Records excerpted from a collection
━━━━━━

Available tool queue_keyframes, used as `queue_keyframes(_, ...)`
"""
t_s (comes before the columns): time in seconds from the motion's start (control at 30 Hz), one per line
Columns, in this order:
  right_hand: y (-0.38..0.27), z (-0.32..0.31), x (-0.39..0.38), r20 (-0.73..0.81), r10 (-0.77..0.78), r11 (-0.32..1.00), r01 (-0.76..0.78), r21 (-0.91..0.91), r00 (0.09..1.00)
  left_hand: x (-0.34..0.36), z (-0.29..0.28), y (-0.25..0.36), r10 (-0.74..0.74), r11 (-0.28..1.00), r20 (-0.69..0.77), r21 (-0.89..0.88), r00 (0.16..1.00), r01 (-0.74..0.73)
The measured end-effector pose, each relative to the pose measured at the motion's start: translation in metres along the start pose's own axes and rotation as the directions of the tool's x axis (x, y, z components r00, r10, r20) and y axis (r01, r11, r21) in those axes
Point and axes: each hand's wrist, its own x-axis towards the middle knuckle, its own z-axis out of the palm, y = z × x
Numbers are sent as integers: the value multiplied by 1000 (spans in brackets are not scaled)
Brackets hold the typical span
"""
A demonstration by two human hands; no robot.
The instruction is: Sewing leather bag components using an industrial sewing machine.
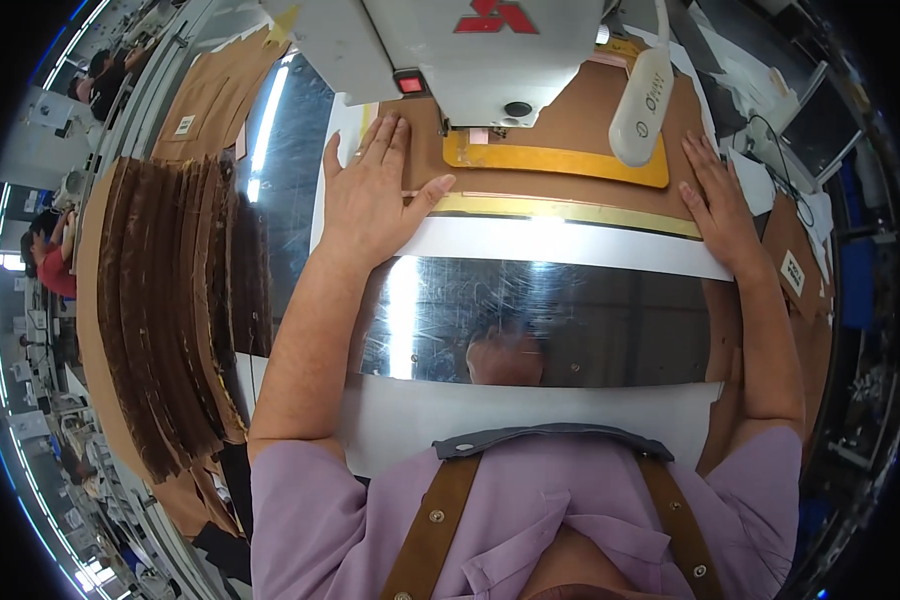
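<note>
My left hand (375, 200) lies flat with its fingers spread, pressing on the left part of a brown fabric piece (592, 115). On its right edge rests my right hand (720, 205), fingers stretched out. Between the hands, a yellow clamp plate (560, 163) sits on the fabric under the white head of an industrial sewing machine (500, 75). A pale gold strip (560, 208) runs along the fabric's near edge, with a white sheet (570, 242) beneath. The machine head hides the fabric's far middle.
A tall stack of brown fabric pieces (165, 310) stands at the left, with labelled brown pieces (210, 95) behind. A white lamp-like device (642, 110) hangs over the clamp plate. Shiny metal tabletop (550, 320) lies before me. More brown pieces (795, 255) and cables are at right; people work far left.
</note>
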Motion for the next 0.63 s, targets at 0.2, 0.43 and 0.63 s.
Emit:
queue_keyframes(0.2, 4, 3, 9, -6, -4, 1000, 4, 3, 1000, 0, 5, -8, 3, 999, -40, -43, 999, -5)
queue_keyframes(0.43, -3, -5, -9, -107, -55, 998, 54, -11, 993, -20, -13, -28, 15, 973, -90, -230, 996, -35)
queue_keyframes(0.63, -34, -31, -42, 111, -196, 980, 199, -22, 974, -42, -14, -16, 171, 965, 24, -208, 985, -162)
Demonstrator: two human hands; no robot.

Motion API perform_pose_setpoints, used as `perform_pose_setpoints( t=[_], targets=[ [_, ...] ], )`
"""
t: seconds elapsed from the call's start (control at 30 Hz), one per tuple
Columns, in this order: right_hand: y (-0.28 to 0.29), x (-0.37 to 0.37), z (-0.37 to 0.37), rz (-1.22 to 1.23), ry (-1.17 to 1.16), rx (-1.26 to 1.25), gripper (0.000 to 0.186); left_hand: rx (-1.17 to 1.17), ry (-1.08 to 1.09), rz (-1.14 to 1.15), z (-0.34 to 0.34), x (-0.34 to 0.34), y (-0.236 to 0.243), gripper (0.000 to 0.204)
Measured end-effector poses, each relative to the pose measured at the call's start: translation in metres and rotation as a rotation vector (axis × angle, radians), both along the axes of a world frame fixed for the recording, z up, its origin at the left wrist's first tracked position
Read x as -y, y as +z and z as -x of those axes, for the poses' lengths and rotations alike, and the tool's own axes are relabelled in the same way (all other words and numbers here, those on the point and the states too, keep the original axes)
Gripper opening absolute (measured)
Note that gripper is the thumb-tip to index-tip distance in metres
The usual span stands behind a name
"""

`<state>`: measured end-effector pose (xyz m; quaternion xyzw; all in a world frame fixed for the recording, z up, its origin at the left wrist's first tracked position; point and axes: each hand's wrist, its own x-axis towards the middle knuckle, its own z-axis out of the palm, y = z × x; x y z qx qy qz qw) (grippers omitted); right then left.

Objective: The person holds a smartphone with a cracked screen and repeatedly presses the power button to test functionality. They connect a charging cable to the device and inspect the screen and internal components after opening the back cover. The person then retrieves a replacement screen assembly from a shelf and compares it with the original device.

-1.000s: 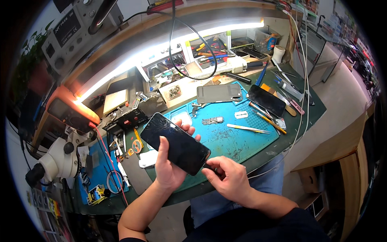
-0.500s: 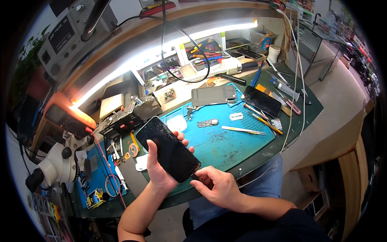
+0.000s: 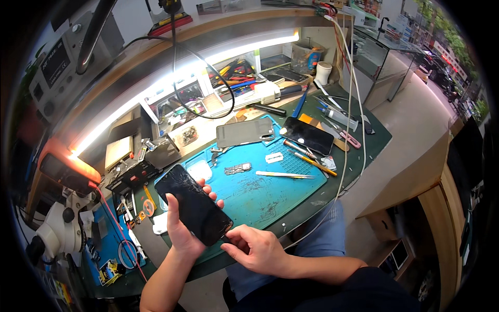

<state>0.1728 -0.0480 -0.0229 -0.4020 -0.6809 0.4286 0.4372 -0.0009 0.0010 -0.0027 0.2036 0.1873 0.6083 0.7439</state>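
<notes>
A black smartphone [image 3: 193,207] with a cracked screen lies tilted in my left hand [image 3: 183,233], thumb along one side and fingertips curled round the other. My right hand [image 3: 261,252] is closed at the phone's lower end, thumb and forefinger pinching a small dark plug [image 3: 225,239]. Whether the plug sits inside the port cannot be made out. A white cable [image 3: 312,231] runs down from the upper right and passes behind my right hand. Beyond the phone, the blue repair mat [image 3: 265,205] carries tweezers [image 3: 285,175], a small metal phone part [image 3: 237,168] and a grey phone back cover [image 3: 244,133].
Another dark phone [image 3: 306,135] rests at the mat's right with screwdrivers and a syringe [image 3: 340,118]. An orange multimeter [image 3: 67,166] and a white microscope [image 3: 61,223] stand at left. A black cable loop [image 3: 231,96] hangs over the bench; tool bins line the back.
The whole scene has shifted left in the view as my head turned. My left hand still holds the phone, and my right hand stays pinched at its lower end.
</notes>
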Motion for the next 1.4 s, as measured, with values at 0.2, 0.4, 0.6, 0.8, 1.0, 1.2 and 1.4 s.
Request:
perform_pose_setpoints(
  t=[0.2, 0.4, 0.6, 0.8, 1.0, 1.2, 1.4],
  targets=[
    [0.000, -0.001, -0.001, 0.010, -0.003, 0.003, 0.021, -0.002, 0.005, 0.003, -0.001, 0.000, -0.002, 0.075],
    [0.003, -0.002, -0.001, 0.074, -0.012, -0.049, 0.021, -0.025, 0.031, -0.024, -0.002, 0.001, -0.002, 0.076],
    [0.016, -0.015, -0.010, -0.021, -0.103, 0.044, 0.021, -0.128, 0.080, -0.085, -0.007, 0.003, 0.001, 0.076],
    [0.020, -0.039, -0.017, -0.119, -0.082, 0.084, 0.017, -0.287, 0.144, -0.130, -0.009, 0.001, -0.001, 0.076],
    [0.007, -0.042, -0.020, -0.120, -0.070, 0.118, 0.020, -0.299, 0.135, -0.062, -0.012, 0.001, 0.001, 0.066],
    [0.006, -0.040, -0.017, -0.143, -0.084, 0.102, 0.020, -0.340, 0.141, -0.012, -0.012, 0.003, 0.003, 0.067],
    [0.009, -0.040, -0.017, -0.085, -0.100, 0.127, 0.020, -0.319, 0.101, -0.001, -0.011, 0.000, 0.004, 0.067]
  ],
)
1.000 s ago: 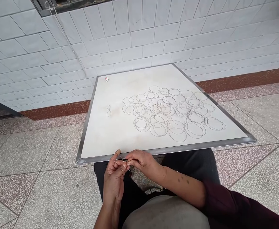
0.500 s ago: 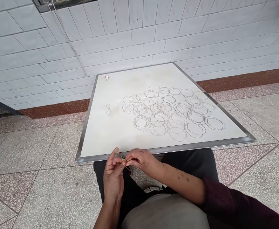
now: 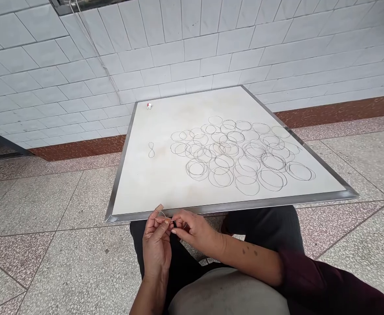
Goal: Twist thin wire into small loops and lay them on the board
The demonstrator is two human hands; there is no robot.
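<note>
The table is framed in metal and stands in front of the person. Many thin rings lie flat on its right portion, overlapping.

The right hand is at the near edge, thumb and fingers curled toward the wire; whether they are closed on it cannot be determined. The left hand is palm up, with the thumb pressed to a finger and the wire gripped between them.

A figure-eight lies alone on the left portion, long axis directed from the person toward the wall.

The wire is positioned between the hands, at the near edge of the table and off its surface. Its long axis runs roughly left to right; the loop at the left tilts up toward the table, and a small curve shows at the right fingers.

Handling: the wire appears very light, springy and easily bent out of shape. Slippage appears possible because it is so thin. Hold it at the middle, between thumb and fingertip, using light pressure; leave the loop unpressed.
</note>
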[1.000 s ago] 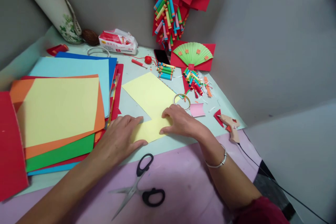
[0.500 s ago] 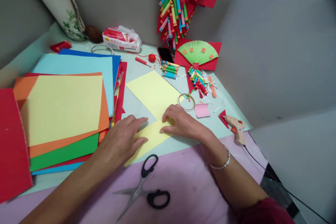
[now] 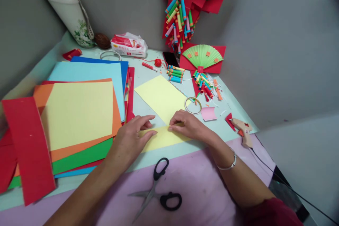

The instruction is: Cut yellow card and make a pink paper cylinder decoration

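Observation:
A yellow paper strip (image 3: 161, 140) lies on the pale green sheet in front of me. My left hand (image 3: 134, 134) is at its left end, thumb and forefinger apart, with the thumb on the strip's upper edge. At that same edge, my right hand (image 3: 188, 124) pinches the paper between thumb and fingers. Behind the hands, a larger yellow sheet (image 3: 161, 95) lies at an angle, its near corner by my right fingertips. Open black-handled scissors (image 3: 156, 189) rest nearer to me on the purple surface.
Stacked coloured paper (image 3: 82, 113) covers the left. A tape roll (image 3: 193, 105), pink paper piece (image 3: 209, 113) and glue gun (image 3: 242, 129) with a cord sit at the right. Farther back are small paper rolls (image 3: 175, 73), a green fan (image 3: 203, 56) and a tilted cup (image 3: 70, 14).
The yellow strip has turned to lie more nearly level. My right thumb and fingers have closed on its edge. The whole view has shifted, so things appear farther right and slightly lower.

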`<state>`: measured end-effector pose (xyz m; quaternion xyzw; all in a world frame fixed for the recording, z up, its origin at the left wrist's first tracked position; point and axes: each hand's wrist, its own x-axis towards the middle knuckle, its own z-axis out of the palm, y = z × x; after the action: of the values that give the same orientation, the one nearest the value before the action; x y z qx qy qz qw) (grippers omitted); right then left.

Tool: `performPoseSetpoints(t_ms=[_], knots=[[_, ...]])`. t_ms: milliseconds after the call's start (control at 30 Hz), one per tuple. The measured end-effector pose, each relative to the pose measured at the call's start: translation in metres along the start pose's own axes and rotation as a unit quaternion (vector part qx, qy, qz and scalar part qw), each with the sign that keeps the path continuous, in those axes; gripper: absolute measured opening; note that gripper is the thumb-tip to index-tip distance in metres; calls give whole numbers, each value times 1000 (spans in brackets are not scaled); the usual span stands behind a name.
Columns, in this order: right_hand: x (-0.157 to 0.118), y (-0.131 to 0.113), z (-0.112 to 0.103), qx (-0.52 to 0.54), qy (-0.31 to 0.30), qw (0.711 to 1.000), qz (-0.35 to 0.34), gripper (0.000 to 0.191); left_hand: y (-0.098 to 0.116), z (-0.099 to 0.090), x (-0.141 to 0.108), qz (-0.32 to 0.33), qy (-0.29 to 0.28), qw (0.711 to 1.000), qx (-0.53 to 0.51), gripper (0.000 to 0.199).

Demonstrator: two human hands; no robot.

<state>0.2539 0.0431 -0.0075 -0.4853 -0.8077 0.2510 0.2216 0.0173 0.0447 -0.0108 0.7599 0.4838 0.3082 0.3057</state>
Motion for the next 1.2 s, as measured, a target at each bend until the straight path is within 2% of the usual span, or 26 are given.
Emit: performPoseSetpoints(t_ms=[100, 233, 400, 500, 600, 767, 833, 967, 1100, 1200], knots=[[-1, 0, -2, 4, 10, 1000, 22, 8, 1, -4, -3, -62, 12, 998, 29, 42], [-4, 1, -6, -8, 3, 1000, 16, 12, -2, -11, -12, -144, 1, 989, 28, 46], [-4, -2, -7, -18, 12, 999, -32, 16, -3, -16, -18, -182, -12, 983, -29, 43], [-4, -3, -6, -17, 41, 998, -37, 14, 0, -18, -18, -179, -15, 982, -65, 40], [-5, -4, -6, -14, 62, 998, -26, 14, 3, -19, -18, -169, 7, 982, -79, 37], [-6, -6, -7, -12, 54, 998, 8, 14, 8, -18, -20, -185, 58, 979, -66, 32], [-6, -7, -7, -9, 45, 999, 17, 15, 10, -19, -20, -159, 93, 981, -61, 26], [-6, -11, -9, 6, 39, 999, 20, 17, 15, -21, -22, -57, 154, 986, -16, 17], [-10, -4, -31, -14, 60, 998, -1, 21, 25, -21, -26, -26, 212, 976, -35, 13], [-21, 15, -59, -124, 121, 984, 41, 29, 32, -20, -26, -99, 247, 958, -111, 16]])
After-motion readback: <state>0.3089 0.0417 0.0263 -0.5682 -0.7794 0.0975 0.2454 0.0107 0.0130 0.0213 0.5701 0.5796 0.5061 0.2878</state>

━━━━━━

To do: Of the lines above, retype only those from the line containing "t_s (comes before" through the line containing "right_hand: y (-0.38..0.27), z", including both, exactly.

Result of this task:
t_s (comes before the columns): time in seconds from the motion's start (control at 30 Hz), one per line
Columns, in this order:
  right_hand: y (-0.38..0.27), z (-0.32..0.31), x (-0.39..0.38), r20 (-0.73..0.81), r10 (-0.77..0.78), r11 (-0.32..1.00), r01 (-0.76..0.78), r21 (-0.91..0.91), r00 (0.09..1.00)

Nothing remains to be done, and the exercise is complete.